Insulin resistance, the metabolic problem underlying type 2 diabetes, compounds these effects. It shifts the body’s metabolism toward higher triglycerides, lower HDL (protective cholesterol), and the production of small, dense LDL particles that penetrate artery walls more easily than larger ones. This combination means even diabetic patients with “normal” total cholesterol numbers can have aggressive plaque buildup.
Physical Inactivity
A sedentary lifestyle accelerates coronary heart disease through the same endothelial pathway that other risk factors exploit. When you’re inactive for prolonged periods, your body produces more reactive oxygen species (unstable molecules that cause cellular damage) without the antioxidant defenses to neutralize them. This imbalance disrupts the enzyme responsible for making nitric oxide, reducing the amount available to keep arteries relaxed and protected. The result mirrors what happens with high cholesterol or high blood pressure: a vulnerable endothelium that lets plaque take hold.

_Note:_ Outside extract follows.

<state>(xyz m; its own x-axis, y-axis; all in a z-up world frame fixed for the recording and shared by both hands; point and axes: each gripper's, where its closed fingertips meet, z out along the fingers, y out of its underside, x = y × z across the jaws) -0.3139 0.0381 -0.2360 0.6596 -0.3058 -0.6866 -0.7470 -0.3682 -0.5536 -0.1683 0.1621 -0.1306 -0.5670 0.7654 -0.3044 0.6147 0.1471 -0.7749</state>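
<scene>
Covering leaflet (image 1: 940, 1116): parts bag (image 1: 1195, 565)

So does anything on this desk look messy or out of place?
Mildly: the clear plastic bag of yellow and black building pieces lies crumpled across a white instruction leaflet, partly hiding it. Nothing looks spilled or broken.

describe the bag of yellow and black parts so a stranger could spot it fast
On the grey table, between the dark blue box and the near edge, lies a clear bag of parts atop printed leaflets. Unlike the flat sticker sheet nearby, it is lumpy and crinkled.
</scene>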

Regular physical activity reverses this pattern by boosting nitric oxide production, reducing inflammation, improving cholesterol profiles, and lowering blood pressure. The protective effect is dose-dependent, meaning more activity generally provides more benefit, but even moderate amounts make a measurable difference in vascular function.
Genetics and Family History
Some people inherit a higher baseline risk for coronary heart disease regardless of how well they manage other factors. One of the clearest genetic contributors is lipoprotein(a), a cholesterol particle whose blood levels are almost entirely determined by your DNA. Unlike standard LDL, you can’t significantly change lipoprotein(a) through diet or exercise.
Risk thresholds are well established. Levels below 75 nmol/L are considered low risk, 75 to 125 nmol/L falls into a gray zone, and anything at or above 125 nmol/L (roughly 50 mg/dL) places you in the high-risk category. People in that top range need more aggressive management of every other risk factor they can control: cholesterol, blood pressure, weight, and physical activity. A family history of heart disease before age 55 in a father or brother, or before age 65 in a mother or sister, is a practical signal that genetic factors may be at play.
How Doctors Detect Early Disease
Because plaque can build up for decades before symptoms appear, screening tools help identify disease before a heart attack occurs. One of the most informative is a coronary calcium scan, a quick CT scan that detects calcified plaque in your coronary arteries and produces a numerical score.
- Score of 0: No calcium detected. This suggests a low chance of heart attack in the coming years.
- Score of 100 to 300: Moderate plaque deposits. This range carries a relatively high risk of a heart attack or other cardiac event within 3 to 5 years.
- Score above 300: More extensive disease with a higher heart attack risk.
A calcium score doesn’t capture every type of dangerous plaque, since soft, non-calcified plaques can also rupture. But a score of zero is powerfully reassuring, and a high score can motivate the kind of lifestyle changes and medical treatment that slow or stop progression. Your doctor may also assess risk through blood lipid panels, blood pressure readings, CRP levels, and lipoprotein(a) testing, especially if you have a strong family history.